**What to work on**
Retype each line of the listing below, word for word.

**Dataset excerpt**
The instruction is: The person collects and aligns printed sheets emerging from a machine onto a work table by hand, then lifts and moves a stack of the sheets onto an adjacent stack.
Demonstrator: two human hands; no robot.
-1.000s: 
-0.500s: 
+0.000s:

**Exercise response**
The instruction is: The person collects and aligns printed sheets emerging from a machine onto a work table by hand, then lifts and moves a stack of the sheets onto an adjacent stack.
Demonstrator: two human hands; no robot.
-1.000s: 
-0.500s: 
+0.000s:

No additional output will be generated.